I am having this log on my swarm manage container:
time="2016-04-15T02:47:59Z" level=debug msg="Failed to validate pending node: lookup node1 on 10.0.2.3:53: server misbehaving" Addr="node1:2376"
I have set up a github repo to reproduce my problem: https://github.com/casertap/playing-with-swarm-tls
I am running a cluster ok 2 machine (built with vagrant)
$script2 = <<STOP
service docker stop
sed -i 's/DOCKER_OPTS=/DOCKER_OPTS="-H tcp:\\/\\/0.0.0.0:2376 -H unix:\\/\\/\\/var\\/run\\/docker.sock --tlsverify --tlscacert=\\/home\\/vagrant\\/.certs\\/ca.pem --tlscert=\\/home\\/vagrant\\/.certs\\/cert.pem --tlskey=\\/home\\/vagrant\\/.certs\\/key.pem"/' /etc/init/docker.conf
service docker start
STOP
Vagrant.configure(VAGRANTFILE_API_VERSION) do |config|
config.vm.box = "ubuntu/trusty64"
config.vm.define "node1" do |app|
app.vm.network "private_network", ip: "192.168.33.10"
app.vm.provision "file", source: "ca.pem", destination: "~/.certs/ca.pem"
app.vm.provision "file", source: "node1-cert.pem", destination: "~/.certs/cert.pem"
app.vm.provision "file", source: "node1-priv-key.pem", destination: "~/.certs/key.pem"
app.vm.provision "file", source: "node1.csr", destination: "~/.certs/node1.csr"
app.vm.provision "docker"
app.vm.provision :shell, :inline => $script2
end
config.vm.define "swarm" do |app|
app.vm.network "private_network", ip: "192.168.33.12"
app.vm.provision "shell", inline: "echo '192.168.33.10 node1' >> /etc/hosts"
app.vm.provision "shell", inline: "echo '192.168.33.12 swarm' >> /etc/hosts"
app.vm.provision "docker"
app.vm.provision "file", source: "ca.pem", destination: "~/.certs/ca.pem"
app.vm.provision "file", source: "swarm-cert.pem", destination: "~/.certs/cert.pem"
app.vm.provision "file", source: "swarm-priv-key.pem", destination: "~/.certs/key.pem"
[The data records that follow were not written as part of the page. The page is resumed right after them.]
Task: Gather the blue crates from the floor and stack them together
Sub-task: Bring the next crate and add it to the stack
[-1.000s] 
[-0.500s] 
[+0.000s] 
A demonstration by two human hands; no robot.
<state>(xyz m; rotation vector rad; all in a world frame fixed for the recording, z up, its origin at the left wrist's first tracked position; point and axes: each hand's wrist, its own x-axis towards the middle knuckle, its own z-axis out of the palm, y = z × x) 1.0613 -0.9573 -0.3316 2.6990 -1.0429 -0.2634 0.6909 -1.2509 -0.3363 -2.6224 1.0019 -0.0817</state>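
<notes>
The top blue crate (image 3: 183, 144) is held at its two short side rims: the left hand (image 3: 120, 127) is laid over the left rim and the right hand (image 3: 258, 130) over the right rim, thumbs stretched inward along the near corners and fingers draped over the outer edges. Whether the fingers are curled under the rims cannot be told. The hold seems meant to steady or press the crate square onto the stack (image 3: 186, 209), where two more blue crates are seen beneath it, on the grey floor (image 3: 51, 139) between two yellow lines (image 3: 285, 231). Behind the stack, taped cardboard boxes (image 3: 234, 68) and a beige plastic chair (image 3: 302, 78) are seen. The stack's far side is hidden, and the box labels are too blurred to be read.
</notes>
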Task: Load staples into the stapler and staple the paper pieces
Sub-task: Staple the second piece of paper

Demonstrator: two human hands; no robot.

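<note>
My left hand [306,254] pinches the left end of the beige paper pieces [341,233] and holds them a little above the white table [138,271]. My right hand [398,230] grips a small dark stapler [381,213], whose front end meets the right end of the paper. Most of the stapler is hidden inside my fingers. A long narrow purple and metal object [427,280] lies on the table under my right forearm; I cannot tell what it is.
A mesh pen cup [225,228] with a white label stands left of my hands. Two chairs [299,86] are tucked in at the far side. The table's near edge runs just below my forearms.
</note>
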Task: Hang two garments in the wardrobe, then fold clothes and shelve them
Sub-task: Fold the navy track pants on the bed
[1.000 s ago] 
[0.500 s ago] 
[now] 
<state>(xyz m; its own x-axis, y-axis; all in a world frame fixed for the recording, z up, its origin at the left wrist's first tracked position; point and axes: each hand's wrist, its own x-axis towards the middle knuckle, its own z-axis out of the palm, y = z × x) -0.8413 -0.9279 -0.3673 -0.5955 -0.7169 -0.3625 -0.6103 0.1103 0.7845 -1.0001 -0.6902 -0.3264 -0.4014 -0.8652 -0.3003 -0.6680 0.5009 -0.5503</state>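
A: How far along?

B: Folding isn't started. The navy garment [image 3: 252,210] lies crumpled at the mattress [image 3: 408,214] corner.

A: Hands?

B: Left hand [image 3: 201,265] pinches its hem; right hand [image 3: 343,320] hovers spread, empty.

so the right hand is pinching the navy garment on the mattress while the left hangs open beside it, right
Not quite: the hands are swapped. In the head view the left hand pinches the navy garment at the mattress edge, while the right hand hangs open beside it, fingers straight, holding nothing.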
app.vm.provision "file", source: "swarm.csr", destination: "~/.certs/swarm.csr"
end
end
As you can see my node1 /etc/init/docker.conf has the options:
DOCKER_OPTS="-H tcp:\\/\\/0.0.0.0:2376 -H unix:\\/\\/\\/var\\/run\\/docker.sock --tlsverify --tlscacert=\\/home\\/vagrant\\/.certs\\/ca.pem --tlscert=\\/home\\/vagrant\\/.certs\\/cert.pem --tlskey=\\/home\\/vagrant\\/.certs\\/key.pem"
I do
vagrant up
then I connect to swarm
vagrant ssh swarm
export TOKEN=$(docker run swarm create)
#dd182b8d2bc8c03f417376296558ba29
docker run -d swarm join --advertise node1:2376 token://dd182b8d2bc8c03f417376296558ba29
node1 is defined in the /etc/hosts file as you can see on the vagrant provision file.
Start the swarm manager with log debug level (wihthout -d)
docker run -p 3376:3376 -v /home/vagrant/.certs:/certs:ro swarm -l debug manage --tlsverify --tlscacert=/certs/ca.pem --tlscert=/certs/cert.pem --tlskey=/certs/key.pem --host=0.0.0.0:3376 token://dd182b8d2bc8c03f417376296558ba29
The log is showing me:
time="2016-04-15T02:47:59Z" level=debug msg="Failed to validate pending node: lookup node1 on 10.0.2.3:53: server misbehaving" Addr="node1:2376"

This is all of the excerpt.